▶ What this task involves
Using the records below, give again exactly the lines from the line that contains "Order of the" through the line that contains "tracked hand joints", both ends included, and only those.

── Dataset records

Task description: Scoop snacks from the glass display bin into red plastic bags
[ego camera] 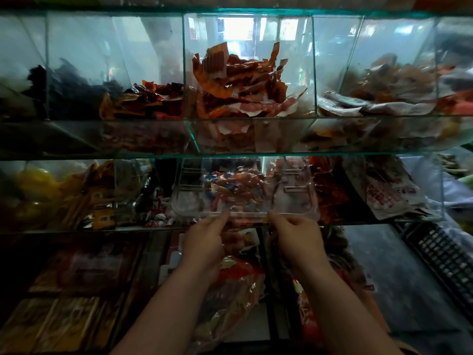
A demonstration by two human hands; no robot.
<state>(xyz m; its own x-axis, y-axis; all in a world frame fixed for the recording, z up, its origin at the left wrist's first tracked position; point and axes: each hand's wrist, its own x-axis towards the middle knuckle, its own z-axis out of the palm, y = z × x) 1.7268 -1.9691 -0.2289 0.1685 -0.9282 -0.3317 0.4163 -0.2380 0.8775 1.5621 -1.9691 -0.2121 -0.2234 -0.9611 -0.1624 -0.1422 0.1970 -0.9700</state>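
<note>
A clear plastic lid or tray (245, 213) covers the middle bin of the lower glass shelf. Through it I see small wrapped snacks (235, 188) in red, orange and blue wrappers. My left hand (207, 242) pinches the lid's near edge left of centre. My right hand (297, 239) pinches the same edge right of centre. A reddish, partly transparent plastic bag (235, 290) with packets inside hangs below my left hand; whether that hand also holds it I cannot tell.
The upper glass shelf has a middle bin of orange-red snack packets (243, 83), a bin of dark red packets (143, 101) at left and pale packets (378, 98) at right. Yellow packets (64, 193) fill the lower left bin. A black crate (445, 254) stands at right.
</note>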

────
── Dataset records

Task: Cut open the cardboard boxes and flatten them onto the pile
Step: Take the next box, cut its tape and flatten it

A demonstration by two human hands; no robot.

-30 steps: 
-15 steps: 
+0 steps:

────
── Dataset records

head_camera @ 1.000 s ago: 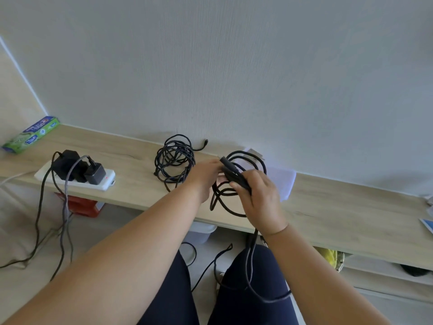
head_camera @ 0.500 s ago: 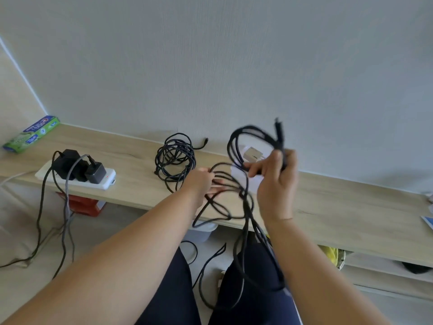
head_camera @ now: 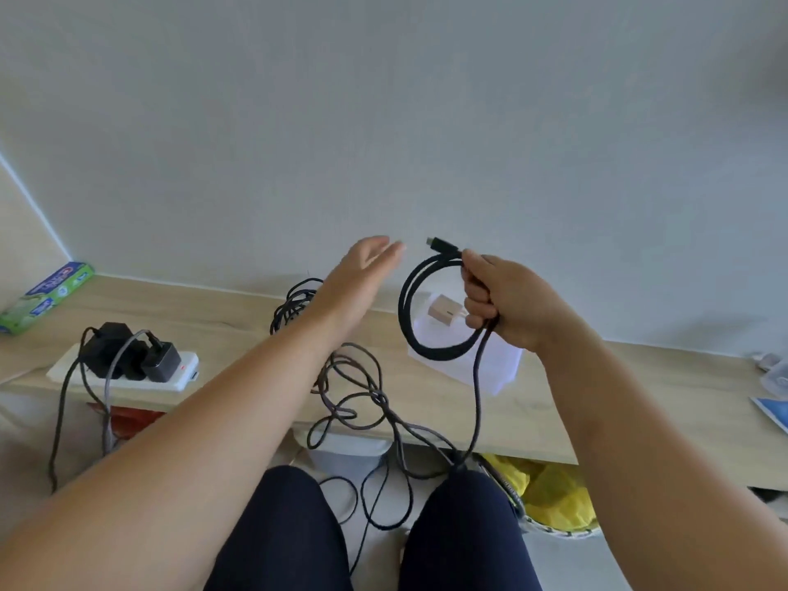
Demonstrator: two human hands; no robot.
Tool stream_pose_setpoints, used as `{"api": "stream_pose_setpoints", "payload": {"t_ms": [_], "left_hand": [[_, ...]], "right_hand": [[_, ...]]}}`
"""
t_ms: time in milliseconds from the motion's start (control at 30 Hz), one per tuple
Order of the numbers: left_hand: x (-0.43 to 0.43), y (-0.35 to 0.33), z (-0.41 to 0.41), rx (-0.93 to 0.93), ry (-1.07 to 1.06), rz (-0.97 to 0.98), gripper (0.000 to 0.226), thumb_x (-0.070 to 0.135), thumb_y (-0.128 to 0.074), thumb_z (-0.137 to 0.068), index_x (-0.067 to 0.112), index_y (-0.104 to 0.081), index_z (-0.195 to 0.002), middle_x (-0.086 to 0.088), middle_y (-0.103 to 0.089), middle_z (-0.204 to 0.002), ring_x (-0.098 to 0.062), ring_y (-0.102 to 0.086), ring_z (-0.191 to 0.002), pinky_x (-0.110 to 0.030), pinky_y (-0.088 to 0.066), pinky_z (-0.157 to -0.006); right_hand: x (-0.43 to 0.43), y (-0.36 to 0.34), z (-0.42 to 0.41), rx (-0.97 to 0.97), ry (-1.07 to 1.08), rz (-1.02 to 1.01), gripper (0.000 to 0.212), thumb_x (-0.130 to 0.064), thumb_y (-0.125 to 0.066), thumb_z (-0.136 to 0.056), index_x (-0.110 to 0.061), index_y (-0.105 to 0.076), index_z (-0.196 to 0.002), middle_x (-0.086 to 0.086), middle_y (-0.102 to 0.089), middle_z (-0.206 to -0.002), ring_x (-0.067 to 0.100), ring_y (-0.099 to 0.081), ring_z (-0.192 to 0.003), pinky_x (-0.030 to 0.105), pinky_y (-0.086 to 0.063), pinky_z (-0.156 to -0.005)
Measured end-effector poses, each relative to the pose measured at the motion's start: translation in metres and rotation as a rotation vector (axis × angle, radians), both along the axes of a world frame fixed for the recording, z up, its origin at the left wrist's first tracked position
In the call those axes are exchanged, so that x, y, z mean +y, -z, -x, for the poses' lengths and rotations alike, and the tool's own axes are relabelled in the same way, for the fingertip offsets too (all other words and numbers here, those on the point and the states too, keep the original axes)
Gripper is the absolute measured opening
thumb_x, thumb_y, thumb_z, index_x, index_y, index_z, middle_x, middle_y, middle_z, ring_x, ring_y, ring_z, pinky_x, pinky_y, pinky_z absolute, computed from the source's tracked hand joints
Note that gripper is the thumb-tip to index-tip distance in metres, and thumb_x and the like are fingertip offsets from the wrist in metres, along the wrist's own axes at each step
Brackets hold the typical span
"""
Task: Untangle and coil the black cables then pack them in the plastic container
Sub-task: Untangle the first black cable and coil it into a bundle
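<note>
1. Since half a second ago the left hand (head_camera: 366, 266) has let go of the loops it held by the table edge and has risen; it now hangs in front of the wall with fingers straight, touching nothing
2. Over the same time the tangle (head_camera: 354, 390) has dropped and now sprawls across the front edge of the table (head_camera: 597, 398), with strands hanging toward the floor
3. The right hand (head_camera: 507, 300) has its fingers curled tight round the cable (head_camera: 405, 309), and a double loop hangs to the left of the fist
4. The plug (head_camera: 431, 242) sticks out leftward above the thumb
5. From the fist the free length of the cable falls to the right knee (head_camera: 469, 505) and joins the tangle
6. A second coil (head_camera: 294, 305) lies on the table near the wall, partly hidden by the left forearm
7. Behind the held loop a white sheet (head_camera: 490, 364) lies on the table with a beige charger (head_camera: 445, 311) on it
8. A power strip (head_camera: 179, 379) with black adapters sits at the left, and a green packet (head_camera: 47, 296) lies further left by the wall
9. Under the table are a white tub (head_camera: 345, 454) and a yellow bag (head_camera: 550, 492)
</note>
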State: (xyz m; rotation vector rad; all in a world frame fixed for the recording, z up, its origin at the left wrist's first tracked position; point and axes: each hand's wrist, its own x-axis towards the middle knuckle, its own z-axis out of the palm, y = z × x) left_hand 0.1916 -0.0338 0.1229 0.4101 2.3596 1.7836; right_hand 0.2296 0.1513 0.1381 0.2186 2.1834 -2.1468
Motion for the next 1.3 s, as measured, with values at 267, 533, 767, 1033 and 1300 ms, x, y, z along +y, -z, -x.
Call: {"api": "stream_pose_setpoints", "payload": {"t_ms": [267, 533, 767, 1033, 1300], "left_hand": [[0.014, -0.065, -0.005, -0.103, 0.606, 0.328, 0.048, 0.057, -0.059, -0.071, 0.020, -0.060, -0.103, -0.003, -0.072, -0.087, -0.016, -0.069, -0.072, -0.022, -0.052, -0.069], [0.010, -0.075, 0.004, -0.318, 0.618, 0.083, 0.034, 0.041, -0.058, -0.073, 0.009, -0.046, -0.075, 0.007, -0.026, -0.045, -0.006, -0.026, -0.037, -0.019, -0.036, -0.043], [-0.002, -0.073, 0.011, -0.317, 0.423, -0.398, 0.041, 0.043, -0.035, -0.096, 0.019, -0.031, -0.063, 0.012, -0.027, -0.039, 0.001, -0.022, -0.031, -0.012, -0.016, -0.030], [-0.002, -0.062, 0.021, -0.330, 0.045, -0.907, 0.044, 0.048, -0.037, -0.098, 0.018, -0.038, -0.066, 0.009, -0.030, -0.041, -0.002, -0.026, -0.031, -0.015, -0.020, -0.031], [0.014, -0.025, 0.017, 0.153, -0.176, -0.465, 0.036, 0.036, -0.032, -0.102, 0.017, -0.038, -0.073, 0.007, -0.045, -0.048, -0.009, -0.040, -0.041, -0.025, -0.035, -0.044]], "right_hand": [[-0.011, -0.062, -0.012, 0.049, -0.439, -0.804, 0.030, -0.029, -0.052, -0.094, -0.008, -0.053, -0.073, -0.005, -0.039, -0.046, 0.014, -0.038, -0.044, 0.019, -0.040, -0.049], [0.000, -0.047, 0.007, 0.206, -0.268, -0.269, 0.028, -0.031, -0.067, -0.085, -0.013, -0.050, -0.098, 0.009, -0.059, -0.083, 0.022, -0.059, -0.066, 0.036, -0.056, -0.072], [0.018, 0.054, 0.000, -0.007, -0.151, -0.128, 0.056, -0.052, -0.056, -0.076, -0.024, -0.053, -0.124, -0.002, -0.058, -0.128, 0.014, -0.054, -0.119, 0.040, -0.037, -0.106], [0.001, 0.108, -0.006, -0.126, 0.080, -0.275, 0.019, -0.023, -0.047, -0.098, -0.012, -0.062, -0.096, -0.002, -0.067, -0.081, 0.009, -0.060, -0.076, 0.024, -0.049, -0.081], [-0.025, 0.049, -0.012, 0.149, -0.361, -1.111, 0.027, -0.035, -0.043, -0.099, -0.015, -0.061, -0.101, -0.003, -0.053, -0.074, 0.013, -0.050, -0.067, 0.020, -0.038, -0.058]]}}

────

▶ Response
Order of the numbers: left_hand: x (-0.43 to 0.43), y (-0.35 to 0.33), z (-0.41 to 0.41), rx (-0.93 to 0.93), ry (-1.07 to 1.06), rz (-0.97 to 0.98), gripper (0.000 to 0.226), thumb_x (-0.070 to 0.135), thumb_y (-0.128 to 0.074), thumb_z (-0.137 to 0.068), index_x (-0.067 to 0.112), index_y (-0.104 to 0.081), index_z (-0.195 to 0.002), middle_x (-0.086 to 0.088), middle_y (-0.103 to 0.089), middle_z (-0.204 to 0.002), ring_x (-0.098 to 0.062), ring_y (-0.102 to 0.086), ring_z (-0.191 to 0.002), pinky_x (-0.110 to 0.030), pinky_y (-0.088 to 0.066), pinky_z (-0.157 to -0.006); right_hand: x (-0.43 to 0.43), y (-0.36 to 0.34), z (-0.42 to 0.41), rx (-0.97 to 0.97), ry (-1.07 to 1.08), rz (-1.02 to 1.01), gripper (0.000 to 0.212), thumb_x (-0.130 to 0.064), thumb_y (-0.125 to 0.066), thumb_z (-0.136 to 0.056), index_x (-0.110 to 0.061), index_y (-0.105 to 0.076), index_z (-0.196 to 0.002), middle_x (-0.086 to 0.086), middle_y (-0.102 to 0.089), middle_z (-0.206 to -0.002), ring_x (-0.067 to 0.100), ring_y (-0.099 to 0.081), ring_z (-0.192 to 0.003), pinky_x (-0.030 to 0.105), pinky_y (-0.086 to 0.063), pinky_z (-0.156 to -0.005)
Measured end-effector poses, each relative to the pose measured at the motion's start: translation in metres and rotation as a rotation vector (axis × angle, radians), both along the axes of a world frame fixed for the recording, z up, its origin at the left wrist's first tracked position
In the call those axes are exchanged, so that x, y, z mean +y, -z, -x, for the poses' lengths and rotations alike, and the tool's own axes are relabelled in the same way, for the fingertip offsets too (all other words and numbers here, those on the point and the states too, keep the original axes)
Gripper is the absolute measured opening
thumb_x, thumb_y, thumb_z, index_x, index_y, index_z, middle_x, middle_y, middle_z, ring_x, ring_y, ring_z, pinky_x, pinky_y, pinky_z absolute, computed from the source's tracked hand joints

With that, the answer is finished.